▶

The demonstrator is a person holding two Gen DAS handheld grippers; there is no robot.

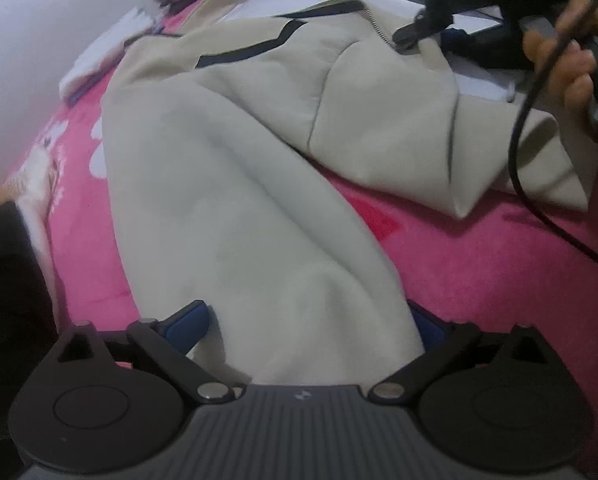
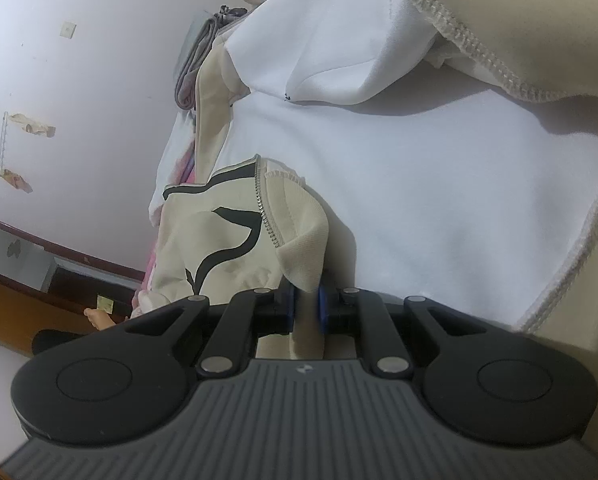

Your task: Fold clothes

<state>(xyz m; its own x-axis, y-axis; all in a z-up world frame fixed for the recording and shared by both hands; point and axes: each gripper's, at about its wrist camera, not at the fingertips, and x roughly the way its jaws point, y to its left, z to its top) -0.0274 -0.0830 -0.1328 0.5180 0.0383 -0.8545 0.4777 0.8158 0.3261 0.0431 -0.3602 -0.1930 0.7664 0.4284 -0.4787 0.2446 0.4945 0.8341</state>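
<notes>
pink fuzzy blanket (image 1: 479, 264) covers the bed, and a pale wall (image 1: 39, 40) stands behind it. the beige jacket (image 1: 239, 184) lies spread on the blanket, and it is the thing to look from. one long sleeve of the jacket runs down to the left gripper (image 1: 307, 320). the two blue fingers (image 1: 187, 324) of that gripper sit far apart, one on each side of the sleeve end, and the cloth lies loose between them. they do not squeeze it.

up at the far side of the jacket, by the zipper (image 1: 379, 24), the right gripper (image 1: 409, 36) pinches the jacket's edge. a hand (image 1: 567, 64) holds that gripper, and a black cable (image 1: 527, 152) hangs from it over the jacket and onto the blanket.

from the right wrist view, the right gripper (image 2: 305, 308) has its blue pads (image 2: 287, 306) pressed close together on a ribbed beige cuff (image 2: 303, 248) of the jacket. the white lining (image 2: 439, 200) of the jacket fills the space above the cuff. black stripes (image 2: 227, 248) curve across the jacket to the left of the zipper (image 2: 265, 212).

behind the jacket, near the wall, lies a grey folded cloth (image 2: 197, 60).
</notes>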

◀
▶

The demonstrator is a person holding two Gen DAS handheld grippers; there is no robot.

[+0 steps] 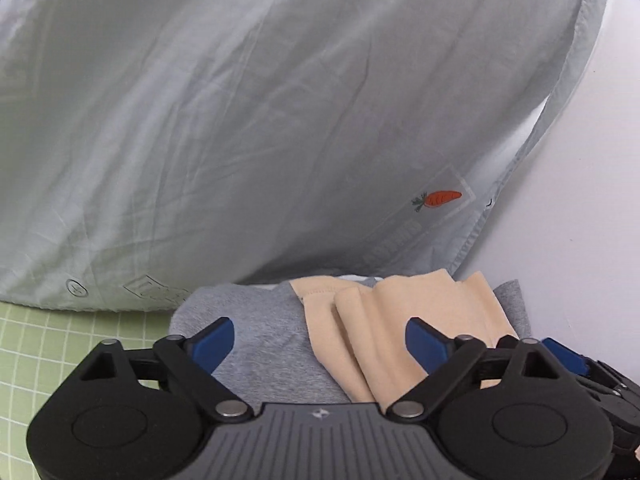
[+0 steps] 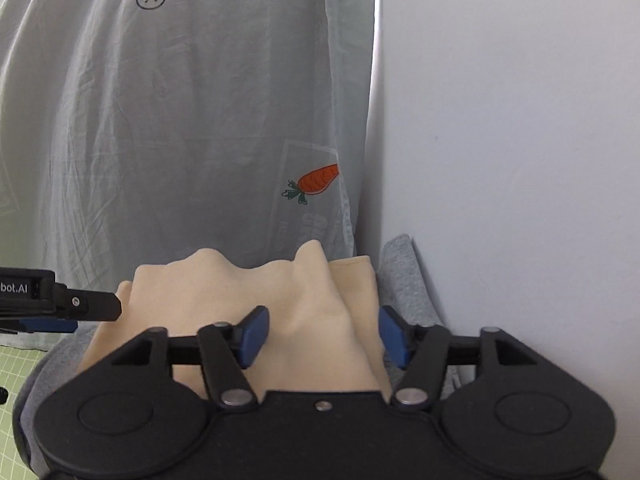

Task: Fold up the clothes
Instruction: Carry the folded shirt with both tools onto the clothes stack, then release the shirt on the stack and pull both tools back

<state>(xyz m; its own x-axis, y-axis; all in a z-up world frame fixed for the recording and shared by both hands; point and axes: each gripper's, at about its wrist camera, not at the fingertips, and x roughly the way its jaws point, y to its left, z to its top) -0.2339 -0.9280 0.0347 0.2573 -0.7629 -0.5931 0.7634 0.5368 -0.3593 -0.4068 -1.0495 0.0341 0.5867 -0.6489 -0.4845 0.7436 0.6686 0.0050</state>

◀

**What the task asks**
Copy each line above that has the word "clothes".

**Answer to the exercise**
Your task: Fold clothes
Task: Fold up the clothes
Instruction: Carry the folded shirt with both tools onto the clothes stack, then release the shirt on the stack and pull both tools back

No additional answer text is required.